• WORK ORDER
Beneath this task are records; print exactly the stretch of them from the line with "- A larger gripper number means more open" through the line with "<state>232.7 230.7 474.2", both ends included.

*** SUPPLIED INFORMATION ***

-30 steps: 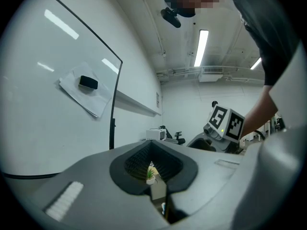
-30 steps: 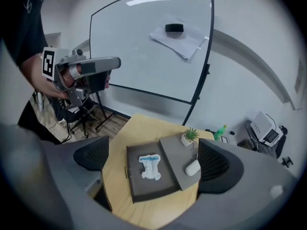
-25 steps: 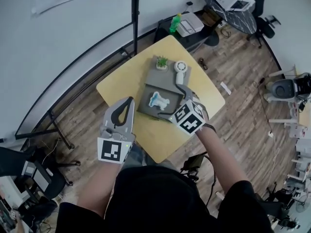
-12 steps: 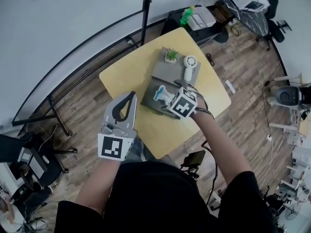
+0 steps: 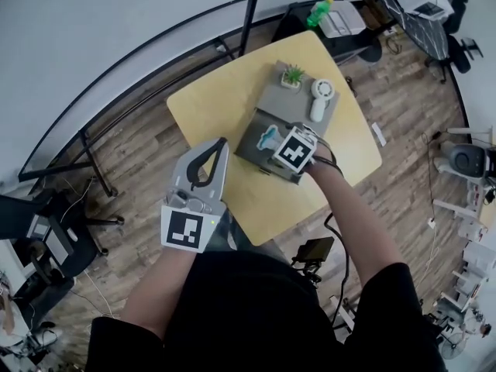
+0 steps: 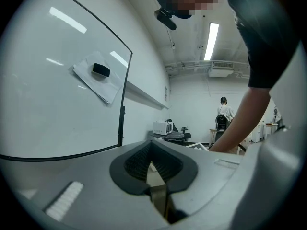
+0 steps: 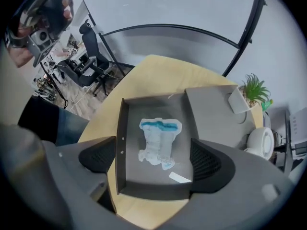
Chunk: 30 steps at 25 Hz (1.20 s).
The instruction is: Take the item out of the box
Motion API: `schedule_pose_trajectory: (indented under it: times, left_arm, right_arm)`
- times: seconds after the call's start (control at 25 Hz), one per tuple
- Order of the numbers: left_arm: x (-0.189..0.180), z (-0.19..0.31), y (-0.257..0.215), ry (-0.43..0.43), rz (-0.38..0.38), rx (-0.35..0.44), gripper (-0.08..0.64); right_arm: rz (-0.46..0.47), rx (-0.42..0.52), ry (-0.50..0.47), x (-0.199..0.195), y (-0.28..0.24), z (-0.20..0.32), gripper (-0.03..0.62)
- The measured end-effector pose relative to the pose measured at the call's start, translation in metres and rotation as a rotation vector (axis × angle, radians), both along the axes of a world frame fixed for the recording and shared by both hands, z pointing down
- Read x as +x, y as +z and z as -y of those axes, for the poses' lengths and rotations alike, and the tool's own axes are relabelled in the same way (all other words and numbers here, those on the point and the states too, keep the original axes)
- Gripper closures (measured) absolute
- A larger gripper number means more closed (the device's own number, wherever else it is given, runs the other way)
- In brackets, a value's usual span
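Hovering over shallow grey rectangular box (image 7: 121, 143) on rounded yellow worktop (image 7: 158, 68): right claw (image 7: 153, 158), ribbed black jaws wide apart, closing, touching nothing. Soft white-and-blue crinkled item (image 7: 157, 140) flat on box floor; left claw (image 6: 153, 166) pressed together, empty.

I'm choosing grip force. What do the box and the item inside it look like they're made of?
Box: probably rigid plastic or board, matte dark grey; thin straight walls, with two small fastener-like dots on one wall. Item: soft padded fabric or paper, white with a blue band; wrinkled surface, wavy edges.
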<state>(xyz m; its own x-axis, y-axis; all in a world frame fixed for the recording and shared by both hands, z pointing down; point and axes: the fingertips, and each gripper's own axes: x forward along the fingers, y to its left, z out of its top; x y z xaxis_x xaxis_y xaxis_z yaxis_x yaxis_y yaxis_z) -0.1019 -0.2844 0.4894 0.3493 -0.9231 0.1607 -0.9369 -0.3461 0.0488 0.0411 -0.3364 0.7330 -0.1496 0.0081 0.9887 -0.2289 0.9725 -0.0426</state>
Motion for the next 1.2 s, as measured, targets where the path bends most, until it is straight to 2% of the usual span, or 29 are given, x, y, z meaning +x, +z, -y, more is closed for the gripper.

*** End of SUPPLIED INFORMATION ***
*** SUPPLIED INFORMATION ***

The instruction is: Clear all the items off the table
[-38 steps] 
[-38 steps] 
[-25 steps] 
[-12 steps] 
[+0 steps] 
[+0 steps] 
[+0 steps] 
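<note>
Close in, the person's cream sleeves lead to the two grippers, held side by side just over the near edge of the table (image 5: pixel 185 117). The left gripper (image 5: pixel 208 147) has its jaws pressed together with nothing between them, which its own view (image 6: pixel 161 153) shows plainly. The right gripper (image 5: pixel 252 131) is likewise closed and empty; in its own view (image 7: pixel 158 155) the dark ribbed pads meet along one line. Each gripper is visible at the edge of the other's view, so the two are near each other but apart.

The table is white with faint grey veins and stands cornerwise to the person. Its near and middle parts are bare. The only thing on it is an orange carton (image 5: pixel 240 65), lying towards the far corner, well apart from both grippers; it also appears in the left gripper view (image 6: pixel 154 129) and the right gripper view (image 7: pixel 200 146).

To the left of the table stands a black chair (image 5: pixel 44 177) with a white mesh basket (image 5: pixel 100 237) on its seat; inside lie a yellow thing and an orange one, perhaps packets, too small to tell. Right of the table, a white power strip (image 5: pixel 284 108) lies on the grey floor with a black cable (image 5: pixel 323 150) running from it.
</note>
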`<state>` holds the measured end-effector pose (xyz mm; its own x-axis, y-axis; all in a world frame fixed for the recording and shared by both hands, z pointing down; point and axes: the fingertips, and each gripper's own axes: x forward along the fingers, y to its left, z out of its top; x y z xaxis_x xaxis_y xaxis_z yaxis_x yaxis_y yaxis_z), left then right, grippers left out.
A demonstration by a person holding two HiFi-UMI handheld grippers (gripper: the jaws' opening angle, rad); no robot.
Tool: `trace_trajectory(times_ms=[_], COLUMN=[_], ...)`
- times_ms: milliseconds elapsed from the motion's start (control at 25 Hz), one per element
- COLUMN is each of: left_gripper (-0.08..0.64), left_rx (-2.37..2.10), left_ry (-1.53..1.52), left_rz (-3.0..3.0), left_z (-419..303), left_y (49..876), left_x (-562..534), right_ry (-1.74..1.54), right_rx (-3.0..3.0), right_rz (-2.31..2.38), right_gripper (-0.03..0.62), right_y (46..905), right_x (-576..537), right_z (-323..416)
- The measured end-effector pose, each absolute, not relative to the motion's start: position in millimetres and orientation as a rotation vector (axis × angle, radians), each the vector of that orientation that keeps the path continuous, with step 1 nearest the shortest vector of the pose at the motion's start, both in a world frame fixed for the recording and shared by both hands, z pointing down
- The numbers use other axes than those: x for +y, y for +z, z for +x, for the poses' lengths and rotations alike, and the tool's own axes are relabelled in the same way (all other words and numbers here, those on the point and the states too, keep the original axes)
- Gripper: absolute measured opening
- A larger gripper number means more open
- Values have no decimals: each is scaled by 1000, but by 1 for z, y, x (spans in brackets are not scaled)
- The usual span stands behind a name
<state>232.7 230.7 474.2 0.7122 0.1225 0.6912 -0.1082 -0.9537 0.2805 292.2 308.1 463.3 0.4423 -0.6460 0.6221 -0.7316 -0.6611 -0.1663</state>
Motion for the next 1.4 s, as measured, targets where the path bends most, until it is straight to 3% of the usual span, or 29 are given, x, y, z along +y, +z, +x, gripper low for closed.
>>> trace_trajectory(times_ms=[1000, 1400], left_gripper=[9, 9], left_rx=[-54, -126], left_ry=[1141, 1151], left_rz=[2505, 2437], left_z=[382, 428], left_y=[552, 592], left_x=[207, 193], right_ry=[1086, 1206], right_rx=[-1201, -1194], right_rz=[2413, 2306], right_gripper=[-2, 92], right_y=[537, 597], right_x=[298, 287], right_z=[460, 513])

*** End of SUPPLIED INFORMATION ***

• RESPONSE FOR THIS EXERCISE
- A larger gripper number means more open
- Values have no decimals: each is scaled by 1000, but by 1 for z, y, x (spans in brackets are not scaled)
- The usual span stands behind a name
<state>232.7 230.7 474.2 0.7122 0.1225 0.6912 -0.1082 -0.9537 0.2805 292.2 308.1 463.3 0.4423 -0.6460 0.6221 -0.7316 -0.6611 -0.1663</state>

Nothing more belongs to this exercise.